Could 'quality patents' end software wrangles?

The concept of fewer but better-quality software patents is being touted as a way to resolve many of today's intellectual-property problems, says Jeremy Phillips

The world might be a better place if there were fewer but better-quality software patents. The concept of 'quality patents' has attracted much praise, but little meaningful support. Perhaps it is time that changed, says Jeremy Phillips.

Regardless of whether you like patents, they exist and businesses make use of them; and that state of affairs annoys many software developers greatly.

They claim patents cramp their style and limit their freedom to express themselves through their skill; that patents block their way to market; that they prevent the software industries from developing naturally and that they spawn a cancerous carbuncle, a parasitic profession of patent attorneys that grows rich on the back of their efforts and achievements.

If every penny spent on software patent drafting, filing and infringement litigation were spent in product development, how much better the world would be, the developers say.

Others praise patents, even for software applications. The patent protects investment that would not be directed at software development if that protection did not exist.
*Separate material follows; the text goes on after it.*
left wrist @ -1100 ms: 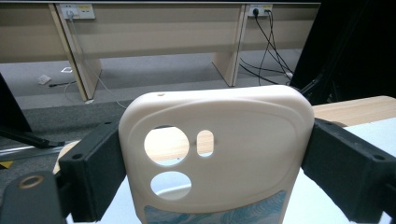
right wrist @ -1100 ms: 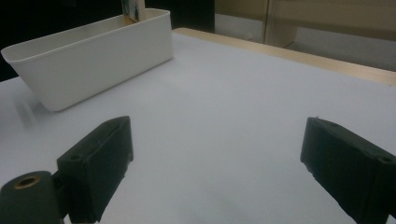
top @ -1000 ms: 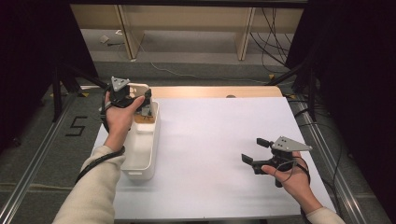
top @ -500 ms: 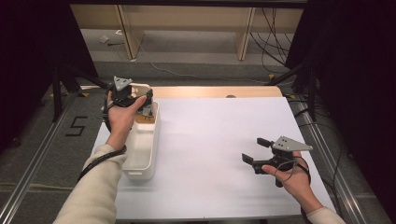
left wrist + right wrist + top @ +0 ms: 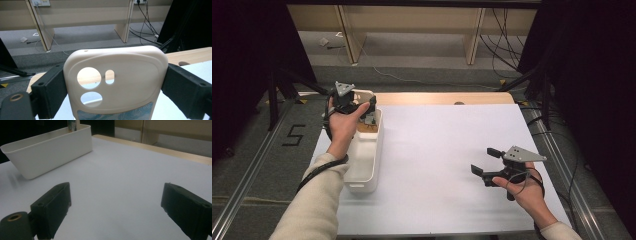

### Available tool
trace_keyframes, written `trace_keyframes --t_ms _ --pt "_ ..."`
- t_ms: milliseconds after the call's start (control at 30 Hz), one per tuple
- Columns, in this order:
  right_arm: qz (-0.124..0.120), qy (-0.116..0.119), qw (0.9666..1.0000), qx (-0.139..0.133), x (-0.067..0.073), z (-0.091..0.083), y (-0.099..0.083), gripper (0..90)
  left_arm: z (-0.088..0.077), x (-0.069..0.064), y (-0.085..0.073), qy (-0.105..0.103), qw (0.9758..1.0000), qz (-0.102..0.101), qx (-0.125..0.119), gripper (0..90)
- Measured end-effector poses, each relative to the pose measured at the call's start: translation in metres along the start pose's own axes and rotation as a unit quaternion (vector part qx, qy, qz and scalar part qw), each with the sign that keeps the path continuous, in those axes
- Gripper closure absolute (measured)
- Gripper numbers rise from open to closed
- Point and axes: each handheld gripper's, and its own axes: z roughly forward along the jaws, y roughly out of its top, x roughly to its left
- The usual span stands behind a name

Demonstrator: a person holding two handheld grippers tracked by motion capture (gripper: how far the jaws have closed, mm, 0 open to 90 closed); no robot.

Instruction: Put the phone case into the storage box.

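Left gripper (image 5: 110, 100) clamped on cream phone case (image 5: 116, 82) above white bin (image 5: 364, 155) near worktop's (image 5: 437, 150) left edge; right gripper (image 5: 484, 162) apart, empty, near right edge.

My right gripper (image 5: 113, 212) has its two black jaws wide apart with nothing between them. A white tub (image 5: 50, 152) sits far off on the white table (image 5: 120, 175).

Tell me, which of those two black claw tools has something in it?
The left gripper, over the white bin, clamps a cream phone case; the right gripper is open, empty.
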Motion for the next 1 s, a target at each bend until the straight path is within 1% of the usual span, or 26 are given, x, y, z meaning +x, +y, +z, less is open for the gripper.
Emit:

The patent specification opens up inventions for everyone to read, thus enriching the state of the art and saving developers the need to reinvent the programmer's equivalent of the wheel.

And even if 20 years seems a tad long for a legal monopoly in an area where technological change is in danger of outstripping the ability of consumers to absorb it, well, most patents have lapsed or died by the time they've reached only half that age.

Protecting an idea
Critics refuse to accept the validity of these alleged virtues. Copyright exists to stop direct lifting of code, and why should patents be allowed to protect what is often seen as a mere idea, when every IP expert says there's no such thing as a monopoly on an idea?
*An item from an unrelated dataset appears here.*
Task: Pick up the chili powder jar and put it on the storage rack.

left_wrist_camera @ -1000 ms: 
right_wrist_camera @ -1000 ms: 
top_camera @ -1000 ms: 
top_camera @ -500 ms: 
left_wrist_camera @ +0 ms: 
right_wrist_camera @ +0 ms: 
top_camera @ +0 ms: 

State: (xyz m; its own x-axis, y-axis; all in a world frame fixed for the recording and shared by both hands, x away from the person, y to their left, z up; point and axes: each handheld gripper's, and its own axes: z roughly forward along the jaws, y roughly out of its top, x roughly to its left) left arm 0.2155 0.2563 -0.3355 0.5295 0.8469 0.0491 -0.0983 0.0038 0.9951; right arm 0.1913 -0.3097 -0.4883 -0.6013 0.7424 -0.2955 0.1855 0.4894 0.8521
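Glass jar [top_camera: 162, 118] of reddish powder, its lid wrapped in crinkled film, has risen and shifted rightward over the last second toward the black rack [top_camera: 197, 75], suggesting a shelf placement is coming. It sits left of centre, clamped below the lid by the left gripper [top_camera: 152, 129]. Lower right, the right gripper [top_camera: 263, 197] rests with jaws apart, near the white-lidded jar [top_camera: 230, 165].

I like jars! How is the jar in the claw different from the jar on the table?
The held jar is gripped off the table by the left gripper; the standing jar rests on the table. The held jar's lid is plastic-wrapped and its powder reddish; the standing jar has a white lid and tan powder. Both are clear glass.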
Also, the idea of published patents providing useful information for software writers is risible. Have you ever seen a software creator patiently reading through hundreds of patent applications before setting out to attain his immediate objective?

No, the only people who read the patents are patent lawyers and the expert witnesses they coach, when litigation is contemplated or feigned, a sort of legal foreplay before an expensive licence deal is consummated.

While there is no compromise between the two extremes, some have argued that what is needed is a sort of halfway house that recognises the needs of both sides. Developers with their big proprietary portfolios will never willingly concede their need for patents, while open-sourcers, freelancers and smaller businesses will never cease to worry about the threat patents pose.

So, how about a world in which there are fewer patents, but better ones — in the sense that they are more carefully examined, forced to comply more strictly both with legal criteria and market reality? That stricter compliance would make them more likely to be valid, in a world in which software inventions are under constant threat of being deemed retrospectively obvious, and useful to read.

And if there are fewer of them, what you have is a route to market that is cratered with fewer, but larger, patent potholes that are easier to spot from a distance and avoid when you get close up.

Lack of support
The concept of 'quality patents' has attracted much praise, but little meaningful support. Big patent-enforcing enterprises are best served by a system that provides for quality patents and the regular non-quality sort, rather than as a replacement for them — since even a palpably rotten patent can provide market muscle and will deter litigation-averse competitors until it is successfully contested or re-examined.

Another question is: who will foot the bill? Patent examining is a labour-intensive process that requires substantial skill. Better examining means more ping-pong between examiner and patent attorney at the application stage, as the two tussle over issues of novelty, inventive step, statutorily excluded subject matter and the like.

If the applicant pays more, the system may disappear beyond the grasp of smaller businesses, that quasi-protected species the European Commission is particularly eager to assist.

So what does this issue boil down to? In theory the quality patent solves no-one's problems, yet in practice it just might — not as the best of all possible worlds, but as the best of all worst possible worlds in which the software protagonists confront one another.

Whether the quality patent is a worthy quest or an expedition in search of fool's gold probably depends on where you are standing when the question is asked.

Jeremy Phillips, intellectual property consultant to law firm Olswang and professorial fellow at the Queen Mary Intellectual Property Research Institute, is a research director at the Intellectual Property Institute. He is a member of the IPKat and Datonomy blog teams.